Cactodera cacti

Scientific classification
- Kingdom: Animalia
- Phylum: Nematoda
- Class: Secernentea
- Order: Tylenchida
- Family: Heteroderidae
- Genus: Cactodera
- Species: C. cacti
- Binomial name: Cactodera cacti (Filipjev & Schuurmans Stekhoven, 1941)

= Cactodera cacti =

- Genus: Cactodera
- Species: cacti
- Authority: (Filipjev & Schuurmans Stekhoven, 1941)

Species of roundworm

Cactodera cacti, also known as the cactus cyst nematode or cactus cyst eelworm, is a plant pathogenic nematode. It is a pest of plants in the families Cactaceae, Apiaceae, and Euphorbiaceae.

==History==
Cactodera cacti was first discovered in 1932 affecting various species of cactus. It gained wider attention after it appeared in Belle Glade, Florida in the 1960s when it was discovered to have infected the roots of celery plants in greenhouses. It was believed that the parasite had spread due to the popular demand of cactus plants in gardens allowing the nematodes to easily spread to the other plants in the greenhouses. In 2012, there were reports of C. cacti emerging in various greenhouses across parts of Northern China.

==Distribution==
In the United States the cactus cyst has been reported in Arkansas, California, Colorado, Florida, Georgia, Minnesota, and New York.

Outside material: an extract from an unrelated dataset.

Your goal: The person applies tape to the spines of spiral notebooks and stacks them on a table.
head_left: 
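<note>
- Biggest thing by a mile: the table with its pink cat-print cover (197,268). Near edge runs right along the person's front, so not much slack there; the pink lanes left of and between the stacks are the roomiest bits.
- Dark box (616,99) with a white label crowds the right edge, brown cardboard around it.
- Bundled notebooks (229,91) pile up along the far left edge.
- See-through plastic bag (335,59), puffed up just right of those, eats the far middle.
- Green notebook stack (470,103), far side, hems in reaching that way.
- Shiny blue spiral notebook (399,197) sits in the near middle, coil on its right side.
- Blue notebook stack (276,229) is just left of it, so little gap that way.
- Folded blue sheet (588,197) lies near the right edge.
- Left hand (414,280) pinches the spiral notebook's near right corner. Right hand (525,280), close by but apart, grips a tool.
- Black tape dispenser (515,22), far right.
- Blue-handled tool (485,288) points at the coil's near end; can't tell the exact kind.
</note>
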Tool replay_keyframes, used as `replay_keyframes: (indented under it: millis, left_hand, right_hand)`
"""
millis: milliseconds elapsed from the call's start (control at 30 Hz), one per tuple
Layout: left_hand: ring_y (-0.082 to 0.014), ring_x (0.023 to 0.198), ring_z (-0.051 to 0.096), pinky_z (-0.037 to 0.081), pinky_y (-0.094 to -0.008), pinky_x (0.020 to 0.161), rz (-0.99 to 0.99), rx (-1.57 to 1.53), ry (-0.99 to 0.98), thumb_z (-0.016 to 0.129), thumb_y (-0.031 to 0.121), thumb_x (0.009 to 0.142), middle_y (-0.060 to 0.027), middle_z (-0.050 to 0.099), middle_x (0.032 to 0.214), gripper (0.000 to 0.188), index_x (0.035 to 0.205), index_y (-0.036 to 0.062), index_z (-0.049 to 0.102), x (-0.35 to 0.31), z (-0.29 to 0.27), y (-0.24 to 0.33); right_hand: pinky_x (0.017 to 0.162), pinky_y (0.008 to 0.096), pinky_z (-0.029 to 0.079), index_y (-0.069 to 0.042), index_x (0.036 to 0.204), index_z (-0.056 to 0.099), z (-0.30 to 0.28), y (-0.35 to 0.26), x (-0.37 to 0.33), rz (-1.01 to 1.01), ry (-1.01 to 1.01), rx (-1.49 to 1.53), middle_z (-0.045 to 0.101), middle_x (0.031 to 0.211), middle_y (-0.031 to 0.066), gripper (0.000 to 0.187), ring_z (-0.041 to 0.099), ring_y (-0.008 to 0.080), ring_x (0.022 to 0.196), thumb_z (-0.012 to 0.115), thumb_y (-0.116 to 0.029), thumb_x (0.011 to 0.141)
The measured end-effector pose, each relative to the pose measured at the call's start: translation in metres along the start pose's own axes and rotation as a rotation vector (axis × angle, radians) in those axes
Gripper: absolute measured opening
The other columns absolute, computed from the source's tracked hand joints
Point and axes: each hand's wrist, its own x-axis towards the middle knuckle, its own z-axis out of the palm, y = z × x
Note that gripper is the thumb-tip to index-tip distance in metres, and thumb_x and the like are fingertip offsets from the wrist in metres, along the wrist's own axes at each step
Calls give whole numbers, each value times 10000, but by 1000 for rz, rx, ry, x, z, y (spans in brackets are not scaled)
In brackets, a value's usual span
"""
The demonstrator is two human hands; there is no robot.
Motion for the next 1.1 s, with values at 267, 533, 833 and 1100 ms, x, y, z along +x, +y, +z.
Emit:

It also ranges across parts of South America, Central America, Europe, and Asia.

As C. cacti feeds off the roots of plants they mainly target plant species with either fine root systems, like cactus and succulents, or taproot plants that store large amounts of nutrients within their roots, like carrots, parsley, and celery.

==Life cycle==
Cactodera cacti reproduces sexually, although there is evidence that it is also able to reproduce asexually. Females develop eggs within a tough protective cyst which is formed from the body of the female nematode via a process of polyphenol tanning. Each cyst will contain hundreds of eggs and the cysts protect these eggs until they hatch. The eggs can survive without food or water for up to 30 years. The eggs hatch into juvenile nematodes. These juveniles will migrate to roots of a suitable host and remain in the roots of the plant. The nematode will feed from the root whilst they go through their remaining three juvenile stages before moulting into the adult form. Upon maturation the adult female will develop the eggs inside her before dying and forming the protective cyst.

==Symptoms and signs==
Plants that are infected with C. cacti often show signs of dying such as yellowing or dying leaves, wilting, stunted growth, and reduced flower production. Because the parasite attacks the roots of the plant it can also lead to root rot and allow for other parasites and various fungi to infest the plant as well.

==Prevention==
The best method to treat nematode infested crops is the rotation of crops by season, as the nematode will not survive without a suitable host. For potted plants or greenhouses it is recommended the soil be changed out or that the roots of the plant be culled before being re-potted into clean soil.

==Impact==
Cactodera cacti is not significantly important in regards of an economic loss but can prove problematic in greenhouses, nurseries, and home gardens. In Mexico where cactus plants are often used for food production C. cacti infestations can cause problems for local food production.